Protestation officielle du Mali contre l’arabie saoudite
Le gouvernement du Mali a adressé une note de protestation officielle aux autorités du Royaume d’Arabie saoudite, exigeant des explications après l’entrée illégale sur le sol malien d’Ibrahim Moustapha, journaliste accrédité auprès des chaînes Al Arabiya et Al Hadath. Dans ce document transmis cette semaine, le ministère malien des Affaires étrangères et de la Coopération internationale accuse le correspondant d’avoir réalisé des reportages dans le nord du pays sans autorisation préalable et en collaboration présumée avec des factions armées. Aucune réaction publique n’a encore été formulée par les chaînes concernées ou par les autorités saoudiennes.

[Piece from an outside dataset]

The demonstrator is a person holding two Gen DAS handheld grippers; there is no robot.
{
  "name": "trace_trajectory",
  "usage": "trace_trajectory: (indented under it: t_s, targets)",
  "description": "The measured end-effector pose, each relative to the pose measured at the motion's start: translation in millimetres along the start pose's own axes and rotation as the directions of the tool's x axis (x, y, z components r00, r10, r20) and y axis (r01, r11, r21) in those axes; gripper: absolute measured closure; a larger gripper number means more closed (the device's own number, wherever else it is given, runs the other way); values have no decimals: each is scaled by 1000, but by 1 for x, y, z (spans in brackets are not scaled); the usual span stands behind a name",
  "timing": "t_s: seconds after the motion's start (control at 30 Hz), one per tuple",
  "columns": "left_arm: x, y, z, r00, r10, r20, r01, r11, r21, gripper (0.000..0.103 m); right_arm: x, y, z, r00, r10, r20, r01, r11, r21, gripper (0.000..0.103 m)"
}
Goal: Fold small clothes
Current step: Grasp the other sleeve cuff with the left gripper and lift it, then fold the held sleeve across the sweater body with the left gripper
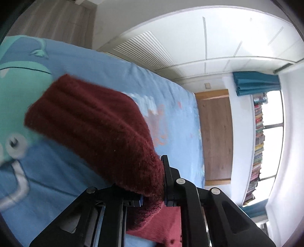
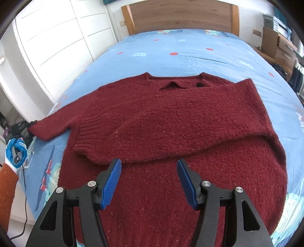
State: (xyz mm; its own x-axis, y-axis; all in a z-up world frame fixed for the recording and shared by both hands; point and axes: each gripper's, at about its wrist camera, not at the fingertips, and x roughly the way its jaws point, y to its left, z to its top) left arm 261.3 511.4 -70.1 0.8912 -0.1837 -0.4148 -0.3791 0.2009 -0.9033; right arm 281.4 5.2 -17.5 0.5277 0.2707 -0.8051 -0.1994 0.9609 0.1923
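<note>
Right wrist: dark red sweater (image 2: 171, 121) spread flat, right sleeve folded across.

Red sweater (image 2: 171, 123) on blue-sheeted bed (image 2: 190, 55).

Black linkage arms, silver pivot screws, blue ribbed pads (image 2: 111, 183), blue-white glove (image 2: 16, 153), orange sleeve (image 2: 7, 188)

A wide bed under a light-blue cartoon-print sheet (image 2: 190, 57) fills the room, its plain wooden headboard (image 2: 180, 15) standing against the far white wall. Along the bed's left edge runs a white built-in wardrobe with slim grooved doors (image 2: 57, 38). Past the right edge stand wooden drawers with a cardboard box (image 2: 273, 43). In the left wrist view, bright daylight comes through a window (image 1: 271, 133) with a teal curtain (image 1: 254, 83), beside a tall stack of books (image 1: 258, 136).
</note>
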Motion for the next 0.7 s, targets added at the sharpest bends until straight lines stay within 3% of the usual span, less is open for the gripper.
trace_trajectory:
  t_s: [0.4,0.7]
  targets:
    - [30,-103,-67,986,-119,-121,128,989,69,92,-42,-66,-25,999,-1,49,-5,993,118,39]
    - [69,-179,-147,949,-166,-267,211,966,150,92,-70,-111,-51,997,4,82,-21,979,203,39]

Kidal sous contrôle rebelle : un terrain d’enquête controversé
Des sources locales et plusieurs médias régionaux confirment qu’Ibrahim Moustapha a couvert l’actualité à Kidal après le retrait des Forces armées maliennes (FAMa) et de leurs alliés russes de l’Africa Corps, fin avril 2026. Ce départ s’inscrit dans le cadre d’un accord négocié avec le Front de libération de l’Azawad (FLA). Depuis, la ville, ainsi que Tessalit, Aguelhoc et Hombori, sont passées sous le contrôle de la coalition FLA-GSIM, échappant ainsi à l’autorité de Bamako.
Le ministère malien a catégoriquement rejeté les informations diffusées par le journaliste, les qualifiant de « manipulations destinées à ternir l’image des Forces de défense et de sécurité ». Bamako dénonce également une violation flagrante des principes déontologiques du journalisme.
Un partenaire historique mis en cause
La protestation malienne vise directement l’État saoudien, qui détient via le groupe MBC les deux chaînes incriminées. Le communiqué souligne que de telles actions, émanant de médias d’un « pays frère et partenaire traditionnel du Mali », risquent d’affaiblir les relations bilatérales. Cette mise en garde prend une dimension particulière compte tenu du rôle historique de l’Arabie saoudite en tant que soutien discret du Mali, notamment à travers des financements d’infrastructures religieuses et culturelles, ainsi que de sa position au sein de l’Organisation de la coopération islamique (OCI).
Le ministère des Affaires étrangères du Mali a rappelé avec fermeté que toute atteinte à la souveraineté ou à l’intégrité territoriale du pays serait considérée comme une infraction grave, passible de sanctions selon la législation nationale. Pour l’heure, aucune réponse officielle n’a été enregistrée de la part de Riyad.